Cognitive therapy is a form of therapy based on the model of emotional response .This is to say that our thoughts are directly connected to how we feel and is therefore, founded on the assumption that our thoughts and feelings are available to introspection. Because the focus of psychological problems and remedies are on the client’s cognitions, this type of therapy is called cognitive therapy (Beck, A. 1976). As a form of therapy, cognitive therapy is brief and directional, focusing on the clients thought processes above and below the level of awareness. Due to the limitation of the scope of this essay, I will give a brief overview on the history of Cognitive therapy, its goals and key concepts, the process and the therapeutic relationship. During this overview, I will mention some limitations of the therapy around the role of the therapeutic relationship in the process, and the loss of experiential learning that occurs with the directional aspect of the therapy and the education of the client about the process itself.
History of CBT
Cognitive Therapy was developed by Aaron T Beck as a result of his research on depression.

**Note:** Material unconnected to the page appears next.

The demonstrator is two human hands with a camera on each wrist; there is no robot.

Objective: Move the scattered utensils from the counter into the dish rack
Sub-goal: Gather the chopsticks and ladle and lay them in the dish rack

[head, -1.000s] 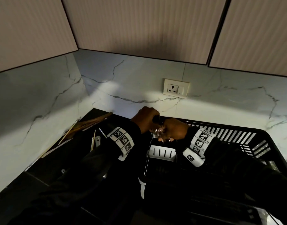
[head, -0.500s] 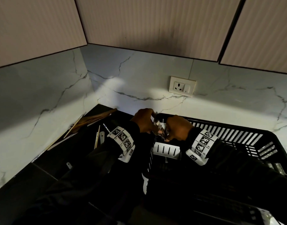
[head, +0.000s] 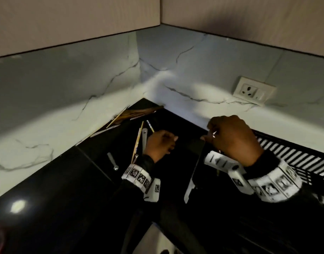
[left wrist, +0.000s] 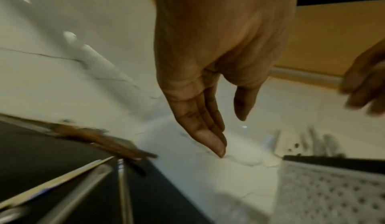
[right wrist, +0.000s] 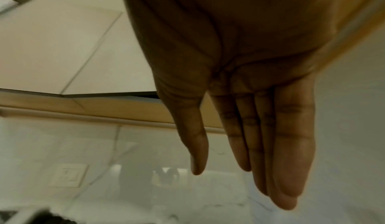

He was born in Providence, Rhode Island in 1921. He initially practiced as a neurologist but switched to psychiatry during his residency. While attempting to validate Freud’s motivational model of the explanation of depression as self directed anger, Beck discovered patients were conceiving several streams of thought, simultaneously , some streams automatically and just below the conscious level. During a session with a particularly hostile patient, the patient disclosed that he experienced feelings of guilt in tandem with, and as a result of feelings of...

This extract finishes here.